→ **ACTIVITY**
Within the listing below, please copy exactly the lines between the line holding "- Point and" and the line holding "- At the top", inclusive.
◇ ◇ ◇ ◇ ◇
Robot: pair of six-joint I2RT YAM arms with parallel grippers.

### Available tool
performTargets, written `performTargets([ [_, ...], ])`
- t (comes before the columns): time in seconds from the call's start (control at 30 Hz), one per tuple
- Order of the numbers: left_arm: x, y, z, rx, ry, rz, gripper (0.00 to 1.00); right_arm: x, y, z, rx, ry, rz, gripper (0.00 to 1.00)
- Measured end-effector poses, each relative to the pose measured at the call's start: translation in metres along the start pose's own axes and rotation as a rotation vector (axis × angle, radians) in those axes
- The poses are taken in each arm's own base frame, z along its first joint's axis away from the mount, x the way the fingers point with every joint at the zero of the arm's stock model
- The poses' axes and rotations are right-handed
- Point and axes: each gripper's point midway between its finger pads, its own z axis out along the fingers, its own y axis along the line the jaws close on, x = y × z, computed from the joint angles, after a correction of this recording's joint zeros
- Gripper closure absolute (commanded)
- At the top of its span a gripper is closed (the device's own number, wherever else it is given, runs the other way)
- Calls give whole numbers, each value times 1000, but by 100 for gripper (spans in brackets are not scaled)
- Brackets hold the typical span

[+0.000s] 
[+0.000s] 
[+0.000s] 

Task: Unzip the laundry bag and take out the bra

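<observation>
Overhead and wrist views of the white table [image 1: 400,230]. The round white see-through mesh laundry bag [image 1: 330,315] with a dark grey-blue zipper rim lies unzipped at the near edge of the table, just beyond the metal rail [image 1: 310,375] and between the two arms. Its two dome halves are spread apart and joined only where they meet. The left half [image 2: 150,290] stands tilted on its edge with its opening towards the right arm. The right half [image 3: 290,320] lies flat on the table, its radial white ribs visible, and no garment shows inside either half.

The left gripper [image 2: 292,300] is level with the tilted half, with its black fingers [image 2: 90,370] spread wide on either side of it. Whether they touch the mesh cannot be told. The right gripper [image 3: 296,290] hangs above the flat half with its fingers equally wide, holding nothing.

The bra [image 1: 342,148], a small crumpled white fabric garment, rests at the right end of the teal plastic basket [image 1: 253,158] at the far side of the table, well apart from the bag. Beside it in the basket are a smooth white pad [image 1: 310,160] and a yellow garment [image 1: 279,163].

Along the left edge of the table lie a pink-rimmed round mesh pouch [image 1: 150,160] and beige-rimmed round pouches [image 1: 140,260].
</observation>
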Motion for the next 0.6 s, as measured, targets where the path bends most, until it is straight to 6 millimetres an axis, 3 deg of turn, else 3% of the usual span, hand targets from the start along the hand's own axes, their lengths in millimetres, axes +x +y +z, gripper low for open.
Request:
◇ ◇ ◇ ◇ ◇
→ **WORKED SOLUTION**
- Point and axes: each gripper's point midway between its finger pads, its own z axis out along the fingers, its own y axis along the line the jaws close on, x = y × z, computed from the joint angles, after a correction of this recording's joint zeros
- Gripper closure absolute (commanded)
- At the top of its span a gripper is closed (the device's own number, wherever else it is given, runs the other way)

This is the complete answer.